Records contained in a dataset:
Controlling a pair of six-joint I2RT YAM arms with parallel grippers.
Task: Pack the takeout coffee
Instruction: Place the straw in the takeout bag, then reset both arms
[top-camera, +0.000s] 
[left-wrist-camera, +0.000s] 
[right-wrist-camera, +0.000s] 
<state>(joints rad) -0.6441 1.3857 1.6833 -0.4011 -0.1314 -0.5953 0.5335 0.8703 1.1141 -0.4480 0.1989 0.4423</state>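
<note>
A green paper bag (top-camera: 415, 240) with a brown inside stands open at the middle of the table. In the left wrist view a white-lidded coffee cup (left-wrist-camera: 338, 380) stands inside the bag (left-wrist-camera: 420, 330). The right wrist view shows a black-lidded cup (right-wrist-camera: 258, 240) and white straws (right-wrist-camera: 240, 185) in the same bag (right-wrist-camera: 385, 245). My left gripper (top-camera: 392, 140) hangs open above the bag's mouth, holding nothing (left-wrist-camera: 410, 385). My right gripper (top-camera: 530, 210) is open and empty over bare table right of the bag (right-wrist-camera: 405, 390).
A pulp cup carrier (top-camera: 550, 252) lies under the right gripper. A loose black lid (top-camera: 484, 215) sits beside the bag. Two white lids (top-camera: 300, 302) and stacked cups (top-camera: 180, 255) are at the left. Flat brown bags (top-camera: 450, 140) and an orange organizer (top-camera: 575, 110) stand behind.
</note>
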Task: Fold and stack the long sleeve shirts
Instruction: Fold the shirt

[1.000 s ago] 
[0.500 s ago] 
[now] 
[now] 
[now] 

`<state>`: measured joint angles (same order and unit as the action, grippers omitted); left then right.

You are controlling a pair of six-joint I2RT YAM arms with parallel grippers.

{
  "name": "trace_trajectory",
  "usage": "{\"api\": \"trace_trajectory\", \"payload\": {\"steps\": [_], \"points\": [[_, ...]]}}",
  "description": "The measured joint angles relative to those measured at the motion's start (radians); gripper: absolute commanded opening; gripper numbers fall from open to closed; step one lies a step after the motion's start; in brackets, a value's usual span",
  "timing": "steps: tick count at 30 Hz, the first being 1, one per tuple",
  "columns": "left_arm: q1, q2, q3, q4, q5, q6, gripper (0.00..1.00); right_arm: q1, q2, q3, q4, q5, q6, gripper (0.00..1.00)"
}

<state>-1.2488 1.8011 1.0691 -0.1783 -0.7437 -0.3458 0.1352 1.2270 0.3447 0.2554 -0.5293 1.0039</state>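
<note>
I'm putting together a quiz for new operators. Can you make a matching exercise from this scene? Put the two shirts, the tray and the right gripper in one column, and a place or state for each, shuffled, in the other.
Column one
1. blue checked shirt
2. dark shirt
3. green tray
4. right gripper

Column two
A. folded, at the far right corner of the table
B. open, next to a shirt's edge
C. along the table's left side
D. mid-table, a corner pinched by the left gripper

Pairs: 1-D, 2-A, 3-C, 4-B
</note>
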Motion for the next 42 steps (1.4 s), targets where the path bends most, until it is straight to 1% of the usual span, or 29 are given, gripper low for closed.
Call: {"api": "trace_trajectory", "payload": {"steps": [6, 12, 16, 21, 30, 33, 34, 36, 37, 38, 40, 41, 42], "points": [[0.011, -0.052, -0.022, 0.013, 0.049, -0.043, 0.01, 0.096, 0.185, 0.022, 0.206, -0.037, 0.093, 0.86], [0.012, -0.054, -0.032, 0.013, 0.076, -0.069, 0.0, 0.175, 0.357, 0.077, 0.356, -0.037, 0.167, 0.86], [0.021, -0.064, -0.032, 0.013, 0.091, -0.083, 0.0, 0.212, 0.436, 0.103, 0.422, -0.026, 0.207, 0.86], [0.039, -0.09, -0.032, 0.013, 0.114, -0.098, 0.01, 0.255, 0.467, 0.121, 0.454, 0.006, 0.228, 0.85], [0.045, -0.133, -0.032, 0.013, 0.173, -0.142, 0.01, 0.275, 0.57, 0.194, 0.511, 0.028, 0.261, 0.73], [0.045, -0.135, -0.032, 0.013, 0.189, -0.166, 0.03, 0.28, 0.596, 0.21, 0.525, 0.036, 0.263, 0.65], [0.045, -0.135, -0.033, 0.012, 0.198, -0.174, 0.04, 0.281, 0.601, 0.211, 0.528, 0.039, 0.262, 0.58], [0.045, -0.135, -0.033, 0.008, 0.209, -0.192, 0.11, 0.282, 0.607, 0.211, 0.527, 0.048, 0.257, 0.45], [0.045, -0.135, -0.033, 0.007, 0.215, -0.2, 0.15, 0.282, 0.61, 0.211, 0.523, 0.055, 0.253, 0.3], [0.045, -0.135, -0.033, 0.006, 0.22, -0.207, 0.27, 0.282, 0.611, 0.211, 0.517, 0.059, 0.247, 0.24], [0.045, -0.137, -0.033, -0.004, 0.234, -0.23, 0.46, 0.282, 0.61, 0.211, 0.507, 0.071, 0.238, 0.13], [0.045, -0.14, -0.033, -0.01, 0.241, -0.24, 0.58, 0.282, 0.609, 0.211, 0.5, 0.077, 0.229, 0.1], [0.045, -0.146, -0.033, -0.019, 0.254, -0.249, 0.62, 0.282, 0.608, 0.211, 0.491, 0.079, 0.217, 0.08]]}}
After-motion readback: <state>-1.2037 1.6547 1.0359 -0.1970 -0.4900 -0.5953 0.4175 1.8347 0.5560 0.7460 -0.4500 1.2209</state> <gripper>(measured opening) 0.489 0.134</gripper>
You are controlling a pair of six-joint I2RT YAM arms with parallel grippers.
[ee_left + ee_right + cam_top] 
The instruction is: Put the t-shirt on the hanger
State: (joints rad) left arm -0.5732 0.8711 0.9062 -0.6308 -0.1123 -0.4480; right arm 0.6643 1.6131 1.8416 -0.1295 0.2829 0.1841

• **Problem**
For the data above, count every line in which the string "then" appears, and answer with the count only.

• **Answer for the task**
2